When not to use the Aggregate key model: Avoid it when your COUNT(*) queries must be fast, or when you need to run aggregate functions that differ from the aggregation types defined at table creation. The Aggregate key model is only efficient when rows collapse significantly — if most rows have unique keys, the pre-aggregation overhead outweighs the benefit.

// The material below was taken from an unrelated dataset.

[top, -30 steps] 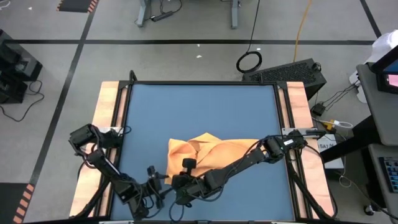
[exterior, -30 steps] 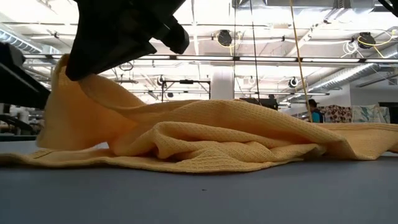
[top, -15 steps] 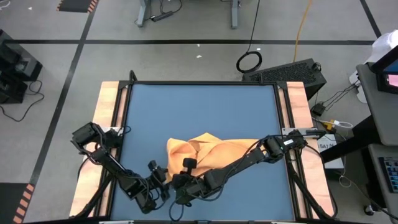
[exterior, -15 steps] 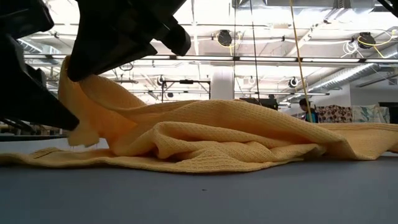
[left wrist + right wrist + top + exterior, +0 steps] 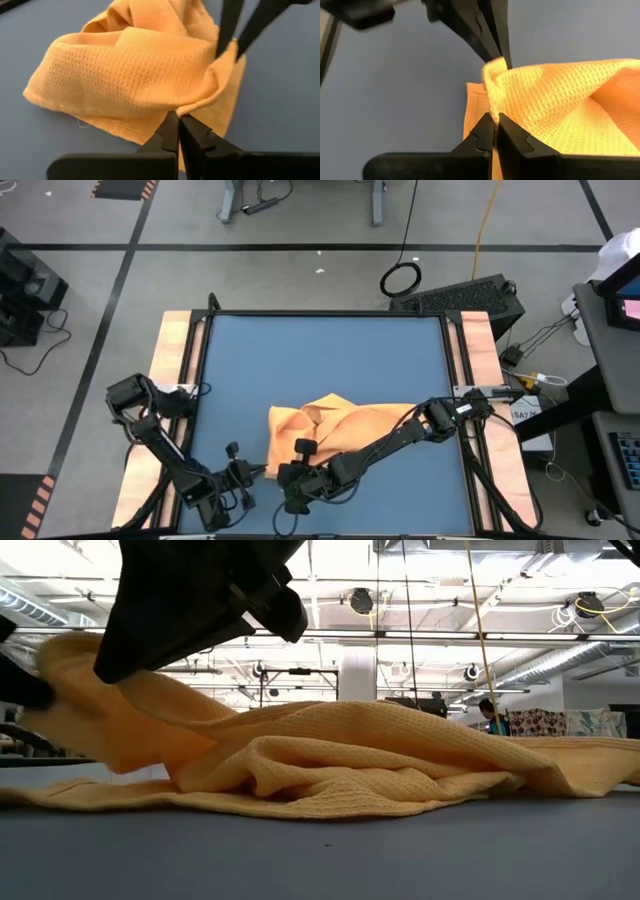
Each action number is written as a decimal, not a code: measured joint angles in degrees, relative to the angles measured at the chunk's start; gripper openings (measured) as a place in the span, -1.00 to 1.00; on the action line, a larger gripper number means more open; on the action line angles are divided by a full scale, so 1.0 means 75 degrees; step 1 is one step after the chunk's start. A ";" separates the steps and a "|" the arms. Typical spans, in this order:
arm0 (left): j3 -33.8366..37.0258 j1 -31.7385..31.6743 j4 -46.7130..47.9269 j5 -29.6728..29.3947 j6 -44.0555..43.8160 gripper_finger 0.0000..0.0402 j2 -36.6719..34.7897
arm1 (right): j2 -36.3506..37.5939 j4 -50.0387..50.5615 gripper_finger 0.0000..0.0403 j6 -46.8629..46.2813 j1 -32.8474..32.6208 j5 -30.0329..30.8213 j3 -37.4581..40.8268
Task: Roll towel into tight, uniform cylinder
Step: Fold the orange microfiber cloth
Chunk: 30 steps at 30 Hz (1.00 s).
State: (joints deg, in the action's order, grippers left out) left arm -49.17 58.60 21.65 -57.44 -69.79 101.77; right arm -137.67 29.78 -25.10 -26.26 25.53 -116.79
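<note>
**Both grippers pinch one raised edge of the towel**

The left gripper [image 5: 178,120] has its two dark fingers pressed together on a fold at the edge of the soft orange-yellow waffle-weave towel [image 5: 130,70]. The right gripper [image 5: 494,122] is likewise clamped tight on the cloth's lifted edge, just beside the left one; each wrist view shows the other arm's fingers gripping the same ridge of fabric close by.

From above, both grippers meet at the towel's [image 5: 335,425] near left corner, low on the blue table top [image 5: 320,360]. The left arm reaches in from the left front, the right arm stretches across from the right edge.

At table height, the towel [image 5: 340,765] lies rumpled in loose folds, its left end pulled up off the surface under a dark gripper body.
</note>
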 joint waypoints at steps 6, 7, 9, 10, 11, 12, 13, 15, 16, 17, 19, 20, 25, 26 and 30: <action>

How MoW improves COUNT(*) performance

MoW uses a delete bitmap to track overwritten rows rather than aggregating at query time. Using the same two-batch scenario from the Aggregate key model limitation above:

After batch 1:

user_id	date	cost	delete bit
10001	2017-11-20	50	false
10002	2017-11-21	39	false

After batch 2 (batch 1's duplicate row is marked deleted):

user_id	date	cost	delete bit
10001	2017-11-20	50	true
10002	2017-11-21	39	false

user_id	date	cost	delete bit
10001	2017-11-20	1	false
10001	2017-11-21	5	false
10003	2017-11-22	22	false

COUNT(*) skips rows with delete bit = true and scans only one column, returning 4 correctly with minimal overhead. In the test environment, COUNT(*) queries by using the MoW implementation method of the Unique key model deliver 10 times higher performance than those by using the Aggregate key model.